I Thought I Was a Lesbian - The Legendary Artist Enabled Me to Discover the Reality
Back in 2011, several years prior to the celebrated David Bowie display opened at the renowned Victoria and Albert Museum in the UK capital, I declared myself a homosexual woman. Previously, I had only been with men, including one I had entered matrimony with. Two years later, I found myself approaching middle age, a recently separated mother of four, making my home in the US.
During this period, I had started questioning both my sense of self and sexual orientation, seeking out answers.
Born in England during the dawn of the seventies era - before the internet. During our youth, my companions and myself didn't have social platforms or YouTube to reference when we had inquiries regarding sexuality; instead, we turned toward music icons, and in that decade, artists were challenging gender norms.
Annie Lennox donned masculine attire, The flamboyant singer embraced girls' clothes, and bands such as popular ensembles featured performers who were openly gay.
I desired his lean physique and precise cut, his strong features and masculine torso. I wanted to embody the artist's German phase
During the nineties, I passed my days driving a bike and adopting masculine styles, but I returned to conventional female presentation when I decided to wed. My spouse moved our family to the US in 2007, but when the union collapsed I felt an irresistible pull back towards the manhood I had earlier relinquished.
Given that no one experimented with identity as dramatically as David Bowie, I decided to devote an open day during a seasonal visit visiting Britain at the V&A, hoping that maybe he could guide my understanding.
I was uncertain exactly what I was searching for when I walked into the exhibition - possibly I anticipated that by losing myself in the opulence of Bowie's gender experimentation, I might, as a result, discover a insight into my true nature.
Before long I was standing in front of a compact monitor where the film clip for "Boys Keep Swinging" was continuously looping. Bowie was moving with assurance in the primary position, looking polished in a dark grey suit, while to the side three accompanying performers wearing women's clothing crowded round a microphone.
Differing from the performers I had seen personally, these characters weren't sashaying around the stage with the confidence of natural performers; conversely they looked bored and annoyed. Relegated to the background, they were chewing and rolled their eyes at the boredom of it all.
"Those words, boys always work it out," Bowie sang cheerfully, apparently oblivious to their diminished energy. I felt a fleeting feeling of empathy for the supporting artists, with their thick cosmetics, uncomfortable wigs and constricting garments.

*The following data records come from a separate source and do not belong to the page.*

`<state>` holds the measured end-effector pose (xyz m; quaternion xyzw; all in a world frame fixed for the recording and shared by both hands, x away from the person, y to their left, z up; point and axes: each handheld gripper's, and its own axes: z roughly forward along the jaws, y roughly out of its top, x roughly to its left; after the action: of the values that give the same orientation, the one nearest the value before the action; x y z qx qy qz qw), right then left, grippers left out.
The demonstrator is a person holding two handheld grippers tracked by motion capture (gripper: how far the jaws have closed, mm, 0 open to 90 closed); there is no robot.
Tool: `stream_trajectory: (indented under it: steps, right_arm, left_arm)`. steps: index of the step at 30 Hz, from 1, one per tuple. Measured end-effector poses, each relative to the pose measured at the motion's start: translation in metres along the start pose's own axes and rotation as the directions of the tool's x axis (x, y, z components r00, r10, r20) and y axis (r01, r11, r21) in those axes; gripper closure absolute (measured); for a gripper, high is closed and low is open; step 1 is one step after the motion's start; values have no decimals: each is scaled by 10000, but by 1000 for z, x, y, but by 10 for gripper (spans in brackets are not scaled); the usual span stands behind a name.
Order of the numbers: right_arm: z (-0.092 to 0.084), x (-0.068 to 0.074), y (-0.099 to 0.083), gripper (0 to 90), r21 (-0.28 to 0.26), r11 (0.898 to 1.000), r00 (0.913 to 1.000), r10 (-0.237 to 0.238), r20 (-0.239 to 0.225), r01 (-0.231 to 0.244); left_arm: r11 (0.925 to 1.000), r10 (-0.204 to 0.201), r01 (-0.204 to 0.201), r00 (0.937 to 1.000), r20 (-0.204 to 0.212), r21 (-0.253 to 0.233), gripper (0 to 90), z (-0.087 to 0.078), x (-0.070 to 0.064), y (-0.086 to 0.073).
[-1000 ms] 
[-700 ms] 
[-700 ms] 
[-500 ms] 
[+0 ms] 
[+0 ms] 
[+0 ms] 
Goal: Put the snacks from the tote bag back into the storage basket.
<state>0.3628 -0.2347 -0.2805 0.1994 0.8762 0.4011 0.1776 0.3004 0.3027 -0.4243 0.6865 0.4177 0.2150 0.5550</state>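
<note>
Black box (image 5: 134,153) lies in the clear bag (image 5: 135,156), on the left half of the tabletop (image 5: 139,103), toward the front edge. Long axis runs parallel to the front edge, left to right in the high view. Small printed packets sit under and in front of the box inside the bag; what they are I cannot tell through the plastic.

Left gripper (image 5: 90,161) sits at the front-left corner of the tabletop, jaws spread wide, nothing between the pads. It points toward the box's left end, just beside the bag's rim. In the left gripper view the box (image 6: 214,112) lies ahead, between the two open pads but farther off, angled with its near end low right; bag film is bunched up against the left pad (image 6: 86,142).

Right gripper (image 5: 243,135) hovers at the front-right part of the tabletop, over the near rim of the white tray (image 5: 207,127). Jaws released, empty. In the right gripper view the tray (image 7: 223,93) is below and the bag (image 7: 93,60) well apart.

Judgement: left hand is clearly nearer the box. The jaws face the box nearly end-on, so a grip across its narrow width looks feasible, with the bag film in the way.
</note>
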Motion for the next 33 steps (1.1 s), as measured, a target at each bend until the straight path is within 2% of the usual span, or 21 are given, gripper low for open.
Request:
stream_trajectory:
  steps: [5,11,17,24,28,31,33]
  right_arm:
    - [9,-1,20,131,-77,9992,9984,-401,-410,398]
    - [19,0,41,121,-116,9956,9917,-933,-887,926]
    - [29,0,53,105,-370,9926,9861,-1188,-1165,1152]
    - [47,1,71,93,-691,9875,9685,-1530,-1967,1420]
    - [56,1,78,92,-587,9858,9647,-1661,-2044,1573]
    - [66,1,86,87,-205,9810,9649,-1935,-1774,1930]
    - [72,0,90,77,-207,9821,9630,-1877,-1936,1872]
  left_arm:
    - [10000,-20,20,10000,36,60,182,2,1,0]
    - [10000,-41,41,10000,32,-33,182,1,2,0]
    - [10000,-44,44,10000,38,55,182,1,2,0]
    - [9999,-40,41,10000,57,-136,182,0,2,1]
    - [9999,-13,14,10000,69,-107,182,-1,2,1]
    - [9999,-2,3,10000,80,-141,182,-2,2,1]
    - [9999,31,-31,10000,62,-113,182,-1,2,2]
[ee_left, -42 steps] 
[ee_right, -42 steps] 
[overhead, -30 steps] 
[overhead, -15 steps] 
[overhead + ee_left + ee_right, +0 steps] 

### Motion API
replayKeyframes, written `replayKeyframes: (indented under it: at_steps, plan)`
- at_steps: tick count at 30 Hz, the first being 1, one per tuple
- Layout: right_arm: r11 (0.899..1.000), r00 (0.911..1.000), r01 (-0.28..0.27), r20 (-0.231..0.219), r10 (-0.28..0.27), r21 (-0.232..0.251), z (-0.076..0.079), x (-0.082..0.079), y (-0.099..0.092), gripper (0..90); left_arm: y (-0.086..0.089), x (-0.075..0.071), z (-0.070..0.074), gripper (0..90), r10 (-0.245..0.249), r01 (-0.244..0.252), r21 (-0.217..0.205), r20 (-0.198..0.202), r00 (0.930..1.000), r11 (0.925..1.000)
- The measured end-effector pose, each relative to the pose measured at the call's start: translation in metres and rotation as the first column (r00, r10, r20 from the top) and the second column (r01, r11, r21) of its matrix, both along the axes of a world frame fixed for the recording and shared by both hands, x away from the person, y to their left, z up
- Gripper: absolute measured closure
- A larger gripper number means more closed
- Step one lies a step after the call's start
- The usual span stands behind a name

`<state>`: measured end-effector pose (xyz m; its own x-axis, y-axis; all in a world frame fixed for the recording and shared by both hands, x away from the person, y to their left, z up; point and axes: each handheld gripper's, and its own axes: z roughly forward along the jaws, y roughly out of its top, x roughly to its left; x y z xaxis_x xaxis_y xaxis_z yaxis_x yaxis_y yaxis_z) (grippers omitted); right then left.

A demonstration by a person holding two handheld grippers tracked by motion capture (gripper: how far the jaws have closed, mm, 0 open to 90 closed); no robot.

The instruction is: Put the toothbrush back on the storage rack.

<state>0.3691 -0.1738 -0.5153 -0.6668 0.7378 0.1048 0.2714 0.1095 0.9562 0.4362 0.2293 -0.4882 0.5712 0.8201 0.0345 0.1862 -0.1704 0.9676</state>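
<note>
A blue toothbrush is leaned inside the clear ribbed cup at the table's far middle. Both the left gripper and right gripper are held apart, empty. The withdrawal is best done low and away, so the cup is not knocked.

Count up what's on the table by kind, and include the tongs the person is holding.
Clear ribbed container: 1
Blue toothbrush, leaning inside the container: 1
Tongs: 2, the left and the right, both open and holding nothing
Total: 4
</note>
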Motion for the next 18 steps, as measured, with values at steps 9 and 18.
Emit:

They appeared to feel as ill-at-ease as I did in female clothing - irritated and impatient, as if they were longing for it all to end. Just as I realized I was identifying with three men dressed in drag, one of them removed her wig, smeared the lipstick from her face, and unveiled herself as ... Bowie! Surprise. (Of course, there were additional David Bowies as well.)
At that moment, I was absolutely sure that I wanted to rip it all off and transform like Bowie. I wanted his narrow hips and his defined hairstyle, his angular jaw and his flat chest; I aimed to personify the slim-silhouetted, Bowie's German period. And yet I couldn't, because to authentically transform into Bowie, first I would need to be a man.
Announcing my identity as homosexual was one thing, but gender transition was a considerably more daunting prospect.
I needed additional years before I was prepared. In the meantime, I made every effort to adopt male characteristics: I ceased using cosmetics and discarded all my skirts and dresses, trimmed my tresses and commenced using men's clothes.
I altered how I sat, changed my stride, and adopted new identifiers, but I halted before surgical procedures - the possibility of rejection and regret had left me paralysed with fear.
When the David Bowie exhibition completed its global journey with a presentation in Brooklyn, New York, following that period, I returned. I had reached a breaking point. I was unable to continue acting to be a person I wasn't.
Facing the familiar clip in 2018, I became completely convinced that the problem wasn't my clothes, it was my biological self. I wasn't a masculine woman; I was a man with gentle characteristics who'd been in costume throughout his existence. I desired to change into the man in the sharp suit, moving in the illumination, and at that moment I understood that I had the capacity to.
I booked myself in to see a doctor not long after. It took additional years before my transition was complete, but none of the things I worried about materialized.
I maintain many of my female characteristics, so individuals frequently misidentify me for a gay man, but I accept this. I sought the ability to experiment with identity as Bowie had - and now that I'm content with my physical form, I have that capacity.